• YOUR GOAL
Lines from the beginning of the data through the line containing "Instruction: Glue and" are to be copied exactly, with no other line included.

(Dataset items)
—————
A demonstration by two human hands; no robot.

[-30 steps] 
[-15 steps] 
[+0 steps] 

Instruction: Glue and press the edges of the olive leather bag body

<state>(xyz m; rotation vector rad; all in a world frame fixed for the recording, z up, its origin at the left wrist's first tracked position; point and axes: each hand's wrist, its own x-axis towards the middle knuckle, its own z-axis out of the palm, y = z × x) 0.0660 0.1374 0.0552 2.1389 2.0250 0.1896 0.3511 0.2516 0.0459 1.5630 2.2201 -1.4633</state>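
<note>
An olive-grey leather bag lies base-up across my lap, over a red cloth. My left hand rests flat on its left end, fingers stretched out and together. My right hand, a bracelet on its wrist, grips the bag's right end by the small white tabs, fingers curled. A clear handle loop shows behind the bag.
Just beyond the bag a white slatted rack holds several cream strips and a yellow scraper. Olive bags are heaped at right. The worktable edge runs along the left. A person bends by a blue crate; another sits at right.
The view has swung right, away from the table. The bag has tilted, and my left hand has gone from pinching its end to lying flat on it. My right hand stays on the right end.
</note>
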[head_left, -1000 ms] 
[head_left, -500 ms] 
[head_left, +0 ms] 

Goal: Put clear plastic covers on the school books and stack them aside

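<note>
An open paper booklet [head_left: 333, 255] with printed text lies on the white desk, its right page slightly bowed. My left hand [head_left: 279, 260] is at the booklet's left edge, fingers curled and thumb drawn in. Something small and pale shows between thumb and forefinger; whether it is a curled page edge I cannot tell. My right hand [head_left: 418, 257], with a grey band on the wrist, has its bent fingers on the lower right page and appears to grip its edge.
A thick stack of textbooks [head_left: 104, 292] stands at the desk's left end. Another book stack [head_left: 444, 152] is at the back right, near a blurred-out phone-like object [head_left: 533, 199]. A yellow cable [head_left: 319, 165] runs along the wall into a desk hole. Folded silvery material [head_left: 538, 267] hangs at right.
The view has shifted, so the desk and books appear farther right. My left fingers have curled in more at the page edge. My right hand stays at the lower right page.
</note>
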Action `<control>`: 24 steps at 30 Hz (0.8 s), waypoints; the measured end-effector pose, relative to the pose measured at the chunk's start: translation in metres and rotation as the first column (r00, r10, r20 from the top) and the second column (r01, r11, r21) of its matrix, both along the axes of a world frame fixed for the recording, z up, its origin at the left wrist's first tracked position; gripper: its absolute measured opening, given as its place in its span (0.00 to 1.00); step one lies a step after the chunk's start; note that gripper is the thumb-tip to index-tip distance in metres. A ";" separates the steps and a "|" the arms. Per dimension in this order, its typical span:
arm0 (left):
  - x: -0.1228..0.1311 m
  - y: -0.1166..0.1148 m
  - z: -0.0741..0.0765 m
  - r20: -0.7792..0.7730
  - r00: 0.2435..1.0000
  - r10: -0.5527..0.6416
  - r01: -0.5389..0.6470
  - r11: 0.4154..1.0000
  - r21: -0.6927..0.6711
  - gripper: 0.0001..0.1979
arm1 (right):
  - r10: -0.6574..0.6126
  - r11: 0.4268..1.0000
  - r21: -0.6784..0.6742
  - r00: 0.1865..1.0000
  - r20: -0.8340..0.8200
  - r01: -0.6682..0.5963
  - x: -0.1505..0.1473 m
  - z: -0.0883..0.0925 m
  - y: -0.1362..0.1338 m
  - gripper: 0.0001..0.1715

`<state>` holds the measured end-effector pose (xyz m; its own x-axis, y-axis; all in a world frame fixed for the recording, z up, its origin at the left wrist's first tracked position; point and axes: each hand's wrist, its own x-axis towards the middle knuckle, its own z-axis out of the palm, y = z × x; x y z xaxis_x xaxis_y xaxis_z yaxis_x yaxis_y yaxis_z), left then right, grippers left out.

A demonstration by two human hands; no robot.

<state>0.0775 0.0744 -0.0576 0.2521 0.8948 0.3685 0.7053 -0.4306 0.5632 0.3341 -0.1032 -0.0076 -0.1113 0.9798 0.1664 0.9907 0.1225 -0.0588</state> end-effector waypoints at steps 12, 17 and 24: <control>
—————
• TASK RESPONSE
A demonstration by two human hands; no robot.

[-30 steps] 
[-15 steps] 
[+0 steps] 

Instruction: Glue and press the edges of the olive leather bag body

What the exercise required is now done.